Activity
Looking at the listing below, retype exactly the lines starting at the one containing "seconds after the" and ending at the one containing "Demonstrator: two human", both included, and nothing else.

Source material
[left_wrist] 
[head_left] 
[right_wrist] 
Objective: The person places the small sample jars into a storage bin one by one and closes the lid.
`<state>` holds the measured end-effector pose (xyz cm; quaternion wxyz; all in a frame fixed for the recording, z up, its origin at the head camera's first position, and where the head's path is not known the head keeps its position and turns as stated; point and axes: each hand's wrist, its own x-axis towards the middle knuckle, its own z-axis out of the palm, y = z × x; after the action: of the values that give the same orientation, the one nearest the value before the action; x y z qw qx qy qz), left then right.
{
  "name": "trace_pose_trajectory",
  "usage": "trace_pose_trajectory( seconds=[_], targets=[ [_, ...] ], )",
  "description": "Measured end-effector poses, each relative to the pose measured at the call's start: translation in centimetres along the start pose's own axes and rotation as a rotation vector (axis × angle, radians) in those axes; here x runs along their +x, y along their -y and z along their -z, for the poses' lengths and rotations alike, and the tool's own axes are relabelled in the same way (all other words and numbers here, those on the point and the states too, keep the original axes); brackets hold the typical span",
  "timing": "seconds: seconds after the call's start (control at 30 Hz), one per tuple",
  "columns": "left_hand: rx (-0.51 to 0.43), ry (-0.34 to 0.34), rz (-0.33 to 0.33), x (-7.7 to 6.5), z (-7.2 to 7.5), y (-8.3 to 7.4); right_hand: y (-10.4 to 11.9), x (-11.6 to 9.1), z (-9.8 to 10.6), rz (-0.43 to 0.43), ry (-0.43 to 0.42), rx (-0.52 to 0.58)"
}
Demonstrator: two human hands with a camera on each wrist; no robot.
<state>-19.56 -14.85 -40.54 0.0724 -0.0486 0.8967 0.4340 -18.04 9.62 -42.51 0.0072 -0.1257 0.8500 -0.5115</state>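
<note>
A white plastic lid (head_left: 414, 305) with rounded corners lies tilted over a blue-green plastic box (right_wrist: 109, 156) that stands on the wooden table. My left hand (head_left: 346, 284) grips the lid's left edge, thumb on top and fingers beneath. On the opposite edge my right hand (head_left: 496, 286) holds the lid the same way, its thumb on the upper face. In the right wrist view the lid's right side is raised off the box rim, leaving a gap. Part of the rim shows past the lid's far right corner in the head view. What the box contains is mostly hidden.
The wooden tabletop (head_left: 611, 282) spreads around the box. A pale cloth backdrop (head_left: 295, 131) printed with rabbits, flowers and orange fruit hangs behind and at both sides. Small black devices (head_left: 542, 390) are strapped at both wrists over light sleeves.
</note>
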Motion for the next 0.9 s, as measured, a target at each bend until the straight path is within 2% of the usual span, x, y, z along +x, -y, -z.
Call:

Response for this exercise
  "timing": "seconds: seconds after the call's start (control at 30 Hz), one per tuple",
  "columns": "left_hand: rx (-0.51 to 0.43), ry (-0.34 to 0.34), rz (-0.33 to 0.33), x (-7.7 to 6.5), z (-7.2 to 7.5), y (-8.3 to 7.4); right_hand: y (-10.4 to 11.9), x (-11.6 to 9.1), z (-9.8 to 10.6), rz (-0.43 to 0.43), ry (-0.43 to 0.42), rx (-0.52 to 0.58)"
}
Demonstrator: two human hands with a camera on each wrist; no robot.

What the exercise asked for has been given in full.